Problem to solve: Each line of the material below with the word "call" is to be reported.

─── Input data ───

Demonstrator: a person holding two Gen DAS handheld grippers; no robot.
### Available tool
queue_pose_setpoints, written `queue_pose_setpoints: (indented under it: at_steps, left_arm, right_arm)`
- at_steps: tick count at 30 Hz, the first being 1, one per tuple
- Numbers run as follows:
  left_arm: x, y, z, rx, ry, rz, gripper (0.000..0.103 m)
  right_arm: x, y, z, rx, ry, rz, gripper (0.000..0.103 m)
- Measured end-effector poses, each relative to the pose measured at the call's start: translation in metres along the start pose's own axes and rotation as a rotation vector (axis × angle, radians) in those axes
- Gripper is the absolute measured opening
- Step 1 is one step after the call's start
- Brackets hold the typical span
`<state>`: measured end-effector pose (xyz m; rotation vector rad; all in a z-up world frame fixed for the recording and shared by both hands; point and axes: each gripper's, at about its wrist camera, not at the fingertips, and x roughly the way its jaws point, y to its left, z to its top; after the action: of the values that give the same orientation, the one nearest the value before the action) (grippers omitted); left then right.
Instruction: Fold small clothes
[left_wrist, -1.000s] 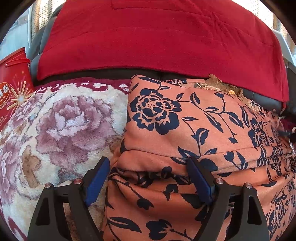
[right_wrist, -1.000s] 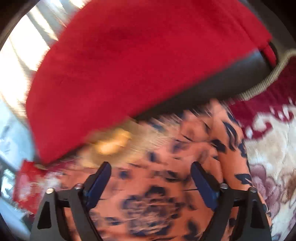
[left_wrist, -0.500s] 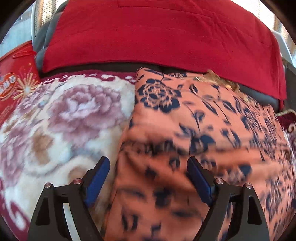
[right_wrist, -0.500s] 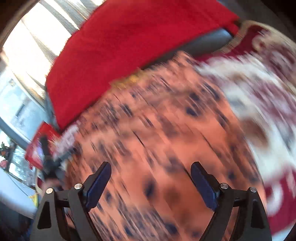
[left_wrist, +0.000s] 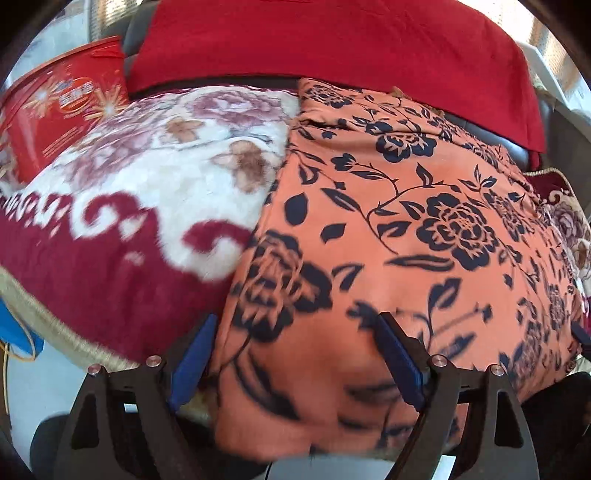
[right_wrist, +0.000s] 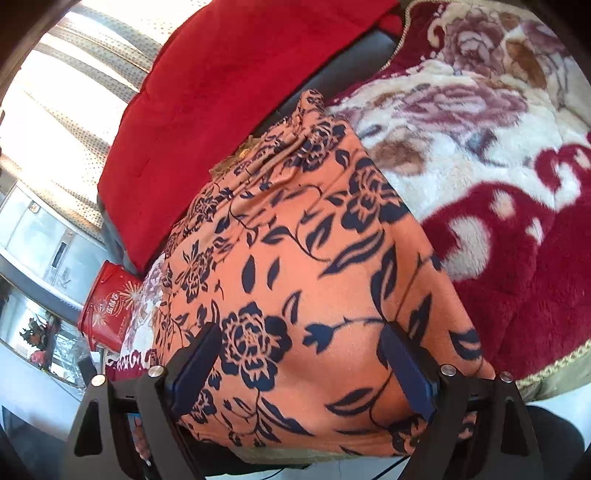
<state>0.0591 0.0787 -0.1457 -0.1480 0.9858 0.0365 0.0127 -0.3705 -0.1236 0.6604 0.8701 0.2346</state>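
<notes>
An orange garment with a dark blue flower print (left_wrist: 406, 206) lies spread flat on a plush floral blanket (left_wrist: 155, 177), its near end hanging over the front edge. It also shows in the right wrist view (right_wrist: 295, 266). My left gripper (left_wrist: 295, 362) is open and empty, its blue pads (left_wrist: 192, 362) on either side of the garment's near left part. My right gripper (right_wrist: 303, 369) is open and empty over the garment's near right part.
A red cushion (left_wrist: 332, 40) leans on the dark seat back behind the garment. A red printed tub (left_wrist: 62, 107) stands at the far left and shows in the right wrist view (right_wrist: 110, 314). The blanket's braided edge (left_wrist: 55, 332) hangs at the front.
Both grippers pulled back toward me from the garment's far part to its near edge. The fold seen a second ago is gone and the garment lies flat. Both stayed open.
</notes>
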Motion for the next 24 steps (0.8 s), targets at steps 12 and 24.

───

Solution for this task:
- Measured end-effector poses, each relative to the pose measured at the call's start: translation in metres along the start pose's own axes and rotation as a rotation vector (axis × angle, radians) in those axes
- Step 1 is one step after the call's start

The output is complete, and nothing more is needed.